WHAT YOU HAVE TO DO
Each entry must be written out again exactly as it stands.
● ● ● ● ●
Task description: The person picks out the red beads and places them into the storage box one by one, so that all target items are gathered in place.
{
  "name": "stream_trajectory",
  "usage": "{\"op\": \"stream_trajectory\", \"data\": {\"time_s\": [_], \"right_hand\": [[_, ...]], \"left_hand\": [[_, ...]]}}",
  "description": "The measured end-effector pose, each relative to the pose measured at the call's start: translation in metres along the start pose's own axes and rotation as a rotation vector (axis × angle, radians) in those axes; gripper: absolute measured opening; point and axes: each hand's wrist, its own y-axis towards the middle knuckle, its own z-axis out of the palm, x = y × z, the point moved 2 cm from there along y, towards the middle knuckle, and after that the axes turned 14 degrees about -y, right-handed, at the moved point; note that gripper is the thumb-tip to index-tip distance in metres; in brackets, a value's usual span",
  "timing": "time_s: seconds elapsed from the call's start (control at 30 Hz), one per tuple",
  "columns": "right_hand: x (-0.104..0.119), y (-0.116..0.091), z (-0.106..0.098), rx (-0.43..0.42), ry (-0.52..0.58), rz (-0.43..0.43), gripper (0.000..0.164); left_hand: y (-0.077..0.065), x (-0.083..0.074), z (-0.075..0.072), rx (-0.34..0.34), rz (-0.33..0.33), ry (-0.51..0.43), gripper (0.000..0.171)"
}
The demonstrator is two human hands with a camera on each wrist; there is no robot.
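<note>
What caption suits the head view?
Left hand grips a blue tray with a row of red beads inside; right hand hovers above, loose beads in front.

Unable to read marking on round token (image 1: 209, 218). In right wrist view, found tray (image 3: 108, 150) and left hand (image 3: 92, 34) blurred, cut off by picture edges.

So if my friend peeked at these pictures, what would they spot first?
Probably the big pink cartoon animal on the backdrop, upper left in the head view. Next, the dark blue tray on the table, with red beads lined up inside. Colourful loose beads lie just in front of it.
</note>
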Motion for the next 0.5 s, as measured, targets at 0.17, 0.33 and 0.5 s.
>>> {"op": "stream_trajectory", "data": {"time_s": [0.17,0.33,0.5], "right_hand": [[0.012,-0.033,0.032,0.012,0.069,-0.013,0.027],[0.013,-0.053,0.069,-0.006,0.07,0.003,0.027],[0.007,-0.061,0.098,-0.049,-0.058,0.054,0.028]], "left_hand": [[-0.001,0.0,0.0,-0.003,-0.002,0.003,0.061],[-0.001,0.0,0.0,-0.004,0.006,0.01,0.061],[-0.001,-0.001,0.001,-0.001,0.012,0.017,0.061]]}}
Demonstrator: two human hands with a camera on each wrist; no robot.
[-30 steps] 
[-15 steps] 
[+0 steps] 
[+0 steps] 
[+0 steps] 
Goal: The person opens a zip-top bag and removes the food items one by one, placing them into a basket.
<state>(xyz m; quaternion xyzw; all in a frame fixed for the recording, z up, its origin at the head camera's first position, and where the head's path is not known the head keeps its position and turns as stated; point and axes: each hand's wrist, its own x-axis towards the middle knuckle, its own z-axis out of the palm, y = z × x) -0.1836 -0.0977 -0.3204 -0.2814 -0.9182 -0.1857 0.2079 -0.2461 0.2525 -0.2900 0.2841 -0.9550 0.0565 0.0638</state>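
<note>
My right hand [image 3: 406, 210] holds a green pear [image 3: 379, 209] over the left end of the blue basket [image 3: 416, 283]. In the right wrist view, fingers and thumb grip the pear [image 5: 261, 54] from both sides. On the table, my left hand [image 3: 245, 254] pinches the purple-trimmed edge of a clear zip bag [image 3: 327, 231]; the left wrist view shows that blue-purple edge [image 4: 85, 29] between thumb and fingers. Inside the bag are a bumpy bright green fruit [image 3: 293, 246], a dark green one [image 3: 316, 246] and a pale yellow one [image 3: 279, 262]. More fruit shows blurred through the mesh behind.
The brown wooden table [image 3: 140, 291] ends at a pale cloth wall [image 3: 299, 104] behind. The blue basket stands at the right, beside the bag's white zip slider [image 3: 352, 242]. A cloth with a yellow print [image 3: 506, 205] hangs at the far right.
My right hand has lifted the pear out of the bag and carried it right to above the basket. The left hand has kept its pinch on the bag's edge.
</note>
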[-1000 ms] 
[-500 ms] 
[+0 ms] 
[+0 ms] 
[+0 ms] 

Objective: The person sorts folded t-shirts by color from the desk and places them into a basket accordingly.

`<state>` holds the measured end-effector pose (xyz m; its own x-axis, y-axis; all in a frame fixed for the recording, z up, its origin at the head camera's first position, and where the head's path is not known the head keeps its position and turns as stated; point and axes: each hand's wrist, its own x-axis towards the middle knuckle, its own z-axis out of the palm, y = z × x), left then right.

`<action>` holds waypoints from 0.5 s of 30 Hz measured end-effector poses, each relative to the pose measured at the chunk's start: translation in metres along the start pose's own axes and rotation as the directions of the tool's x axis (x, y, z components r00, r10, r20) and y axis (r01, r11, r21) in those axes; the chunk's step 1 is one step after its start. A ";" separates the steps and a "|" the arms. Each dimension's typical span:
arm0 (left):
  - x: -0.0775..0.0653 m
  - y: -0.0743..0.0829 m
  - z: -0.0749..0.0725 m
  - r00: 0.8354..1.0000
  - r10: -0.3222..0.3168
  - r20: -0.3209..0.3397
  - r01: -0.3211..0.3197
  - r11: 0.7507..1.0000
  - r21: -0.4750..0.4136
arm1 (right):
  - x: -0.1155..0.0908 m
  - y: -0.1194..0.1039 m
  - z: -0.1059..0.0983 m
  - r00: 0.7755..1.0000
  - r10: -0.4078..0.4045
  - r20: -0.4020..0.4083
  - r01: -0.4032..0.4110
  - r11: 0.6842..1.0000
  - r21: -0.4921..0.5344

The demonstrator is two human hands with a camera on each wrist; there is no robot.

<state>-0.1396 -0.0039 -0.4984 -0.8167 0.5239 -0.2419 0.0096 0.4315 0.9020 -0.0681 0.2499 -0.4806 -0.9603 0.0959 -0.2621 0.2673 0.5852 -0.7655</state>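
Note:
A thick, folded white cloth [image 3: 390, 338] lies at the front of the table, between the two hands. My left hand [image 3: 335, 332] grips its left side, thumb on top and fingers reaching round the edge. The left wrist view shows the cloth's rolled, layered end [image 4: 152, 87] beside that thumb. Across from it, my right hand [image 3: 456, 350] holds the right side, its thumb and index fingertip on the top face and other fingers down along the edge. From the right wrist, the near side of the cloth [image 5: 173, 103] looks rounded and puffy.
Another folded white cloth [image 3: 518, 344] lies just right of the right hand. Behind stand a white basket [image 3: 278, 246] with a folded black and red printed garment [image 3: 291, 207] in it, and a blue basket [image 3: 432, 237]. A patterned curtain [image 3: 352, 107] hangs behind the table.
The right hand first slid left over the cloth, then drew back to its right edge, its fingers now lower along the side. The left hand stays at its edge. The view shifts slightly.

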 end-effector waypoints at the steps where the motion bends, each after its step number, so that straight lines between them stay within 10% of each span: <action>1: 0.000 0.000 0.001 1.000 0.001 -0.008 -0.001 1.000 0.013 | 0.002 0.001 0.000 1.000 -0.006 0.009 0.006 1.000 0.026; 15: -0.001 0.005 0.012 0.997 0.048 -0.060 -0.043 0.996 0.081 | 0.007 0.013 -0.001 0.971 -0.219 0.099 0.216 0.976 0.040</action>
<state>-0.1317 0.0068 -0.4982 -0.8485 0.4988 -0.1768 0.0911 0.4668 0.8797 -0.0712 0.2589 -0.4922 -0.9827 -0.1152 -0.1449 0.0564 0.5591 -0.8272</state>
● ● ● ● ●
SOLVED PROBLEM
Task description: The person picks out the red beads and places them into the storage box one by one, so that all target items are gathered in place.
{
  "name": "stream_trajectory",
  "usage": "{\"op\": \"stream_trajectory\", \"data\": {\"time_s\": [_], \"right_hand\": [[_, ...]], \"left_hand\": [[_, ...]]}}",
  "description": "The measured end-effector pose, each relative to the pose measured at the call's start: translation in metres along the start pose's own axes and rotation as a rotation vector (axis × angle, radians) in those axes; gripper: absolute measured opening; point and axes: each hand's wrist, its own y-axis towards the middle knuckle, its own z-axis out of the palm, x = y × z, the point moved 2 cm from there along y, towards the middle knuckle, and after that the axes turned 14 degrees about -y, right-handed, at the moved point; note that gripper is the thumb-tip to index-tip distance in metres; in brackets, a value's usual span",
  "timing": "time_s: seconds elapsed from the call's start (control at 30 Hz), one per tuple",
  "columns": "right_hand: x (-0.104..0.119), y (-0.116..0.091), z (-0.106..0.098), rx (-0.43..0.42), ry (-0.52..0.58), rz (-0.43..0.43), gripper (0.000..0.164); left_hand: y (-0.077..0.065), x (-0.083..0.074), z (-0.075..0.072), rx (-0.34..0.34), rz (-0.33..0.33), ry (-0.51..0.43), gripper (0.000..0.171)"
}
The demonstrator is two human hands with a camera on each wrist; there is no robot.
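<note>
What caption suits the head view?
Left hand grips a blue tray with a row of red beads inside; right hand hovers above, loose beads in front.

Unable to read marking on round token (image 1: 209, 218). In right wrist view, found tray (image 3: 108, 150) and left hand (image 3: 92, 34) blurred, cut off by picture edges.

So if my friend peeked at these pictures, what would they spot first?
Probably the big pink cartoon animal on the backdrop, upper left in the head view. Next, the dark blue tray on the table, with red beads lined up inside. Colourful loose beads lie just in front of it.
</note>
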Motion for the next 0.5 s, as measured, targets at 0.17, 0.33 and 0.5 s.
>>> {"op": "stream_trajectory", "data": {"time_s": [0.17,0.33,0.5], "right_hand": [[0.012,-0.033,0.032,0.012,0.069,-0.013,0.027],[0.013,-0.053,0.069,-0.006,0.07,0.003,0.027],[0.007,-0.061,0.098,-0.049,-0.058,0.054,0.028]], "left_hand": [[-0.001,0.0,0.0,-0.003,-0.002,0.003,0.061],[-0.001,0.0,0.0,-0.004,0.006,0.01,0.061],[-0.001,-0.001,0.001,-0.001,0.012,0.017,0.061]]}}
Demonstrator: two human hands with a camera on each wrist; no robot.
[-30 steps] 
[-15 steps] 
[+0 steps] 
[+0 steps] 
[+0 steps] 
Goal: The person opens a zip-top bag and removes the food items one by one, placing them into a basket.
<state>(xyz m; quaternion xyzw; all in a frame fixed for the recording, z up, its origin at the head camera's first position, and where the head's path is not known the head keeps its position and turns as stated; point and axes: each hand's wrist, its own x-axis towards the middle knuckle, its own z-axis out of the palm, y = z × x) -0.1836 -0.0977 -0.3204 -0.2814 -0.9182 -0.1857 0.2079 -0.2461 0.2525 -0.2900 0.2841 -0.9550 0.0565 0.0638</state>
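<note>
My right hand [image 3: 406, 210] holds a green pear [image 3: 379, 209] over the left end of the blue basket [image 3: 416, 283]. In the right wrist view, fingers and thumb grip the pear [image 5: 261, 54] from both sides. On the table, my left hand [image 3: 245, 254] pinches the purple-trimmed edge of a clear zip bag [image 3: 327, 231]; the left wrist view shows that blue-purple edge [image 4: 85, 29] between thumb and fingers. Inside the bag are a bumpy bright green fruit [image 3: 293, 246], a dark green one [image 3: 316, 246] and a pale yellow one [image 3: 279, 262]. More fruit shows blurred through the mesh behind.
The brown wooden table [image 3: 140, 291] ends at a pale cloth wall [image 3: 299, 104] behind. The blue basket stands at the right, beside the bag's white zip slider [image 3: 352, 242]. A cloth with a yellow print [image 3: 506, 205] hangs at the far right.
My right hand has lifted the pear out of the bag and carried it right to above the basket. The left hand has kept its pinch on the bag's edge.
</note>
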[-1000 ms] 
[-500 ms] 
[+0 ms] 
[+0 ms] 
[+0 ms] 

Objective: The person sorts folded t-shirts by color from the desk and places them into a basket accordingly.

`<state>` holds the measured end-effector pose (xyz m; its own x-axis, y-axis; all in a frame fixed for the recording, z up, its origin at the head camera's first position, and where the head's path is not known the head keeps its position and turns as stated; point and axes: each hand's wrist, its own x-axis towards the middle knuckle, its own z-axis out of the palm, y = z × x), left then right.

`<action>` holds waypoints from 0.5 s of 30 Hz measured end-effector poses, each relative to the pose measured at the chunk's start: translation in metres along the start pose's own axes and rotation as the directions of the tool's x axis (x, y, z components r00, r10, r20) and y axis (r01, r11, r21) in those axes; the chunk's step 1 is one step after its start. A ";" separates the steps and a "|" the arms. Each dimension's typical span:
arm0 (left):
  - x: -0.0775..0.0653 m
  - y: -0.0743..0.0829 m
  - z: -0.0749..0.0725 m
  - r00: 0.8354..1.0000
  - r10: -0.3222..0.3168
  - r20: -0.3209..0.3397
  - r01: -0.3211..0.3197
  - r11: 0.7507..1.0000
  - r21: -0.4750..0.4136
arm1 (right):
  - x: -0.1155..0.0908 m
  - y: -0.1194..0.1039 m
  - z: -0.1059..0.0983 m
  - r00: 0.7755..1.0000
  - r10: -0.4078..0.4045
  - r20: -0.4020..0.4083
  - r01: -0.4032..0.4110
  - r11: 0.6842..1.0000
  - r21: -0.4921..0.5344

The demonstrator is two human hands with a camera on each wrist; there is no robot.

<state>-0.1396 -0.0039 -0.4984 -0.8167 0.5239 -0.2419 0.0096 0.4315 0.9020 -0.0681 0.2499 -0.4806 -0.9603 0.0959 -0.2621 0.2673 0.5852 -0.7655</state>
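Note:
A thick, folded white cloth [image 3: 390, 338] lies at the front of the table, between the two hands. My left hand [image 3: 335, 332] grips its left side, thumb on top and fingers reaching round the edge. The left wrist view shows the cloth's rolled, layered end [image 4: 152, 87] beside that thumb. Across from it, my right hand [image 3: 456, 350] holds the right side, its thumb and index fingertip on the top face and other fingers down along the edge. From the right wrist, the near side of the cloth [image 5: 173, 103] looks rounded and puffy.
Another folded white cloth [image 3: 518, 344] lies just right of the right hand. Behind stand a white basket [image 3: 278, 246] with a folded black and red printed garment [image 3: 291, 207] in it, and a blue basket [image 3: 432, 237]. A patterned curtain [image 3: 352, 107] hangs behind the table.
The right hand first slid left over the cloth, then drew back to its right edge, its fingers now lower along the side. The left hand stays at its edge. The view shifts slightly.
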
 end-effector waypoints at the steps where the motion bends, each after its step number, so that straight lines between them stay within 10% of each span: <action>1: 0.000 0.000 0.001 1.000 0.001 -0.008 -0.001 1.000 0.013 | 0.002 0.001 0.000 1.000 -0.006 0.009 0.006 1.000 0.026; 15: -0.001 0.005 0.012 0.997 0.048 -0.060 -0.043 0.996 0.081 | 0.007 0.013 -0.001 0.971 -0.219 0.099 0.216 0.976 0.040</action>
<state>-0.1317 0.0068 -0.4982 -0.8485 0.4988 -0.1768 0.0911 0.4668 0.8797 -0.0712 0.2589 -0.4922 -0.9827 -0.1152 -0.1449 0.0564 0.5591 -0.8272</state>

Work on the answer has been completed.